Margarette était une femme de 27 ans qui aimait la vie et tous les plaisirs qu'elle procurait. Elle ne se cachait pas d'adorer le sexe et de profiter de sa beauté de jeune femme pour attirer les hommes dans son lit. Elle était superbe, de grands yeux marrons transperçants avec une longue chevelure brune.
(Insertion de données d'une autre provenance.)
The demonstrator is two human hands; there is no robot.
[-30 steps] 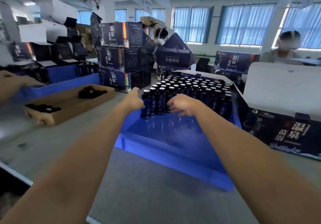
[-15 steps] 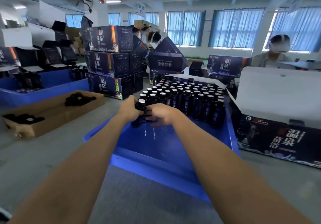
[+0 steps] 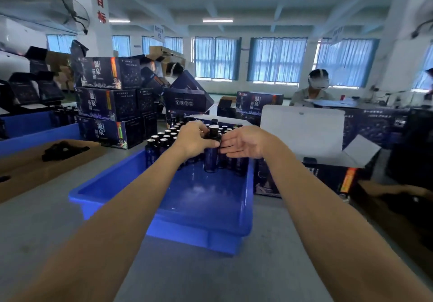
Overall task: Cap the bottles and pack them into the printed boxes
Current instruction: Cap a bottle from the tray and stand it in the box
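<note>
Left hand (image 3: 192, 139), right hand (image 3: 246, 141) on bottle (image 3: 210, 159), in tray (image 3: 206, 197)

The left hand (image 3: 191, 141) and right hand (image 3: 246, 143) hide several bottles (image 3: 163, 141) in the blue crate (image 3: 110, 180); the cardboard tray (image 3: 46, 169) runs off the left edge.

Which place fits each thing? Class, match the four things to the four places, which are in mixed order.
Things:
1. bottle
2. tub
3. open box
4. stacked boxes

Places:
A. on the table, right of the tub
B. gripped in the left hand
C. behind the tub, to the left
D. on the table, between the forearms

Pairs: 1-B; 2-D; 3-A; 4-C
</note>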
Elle paraissait sévère mais sous ses aires de femme pleine d'assurance se trouvait une jeune femme remplit de sentiment, une femme sensible.
-Cela ne me dérange pas non plus. Je lançai d'un ton à peut près assurée. Je veux bien le faire. Puis je suis sûre que Max m'a proposé pour ça, car j'étais celle qui vous fallait. Mais c'est d'accord, je ferais en sorte que Von Reinhardt tombe sous mon charme.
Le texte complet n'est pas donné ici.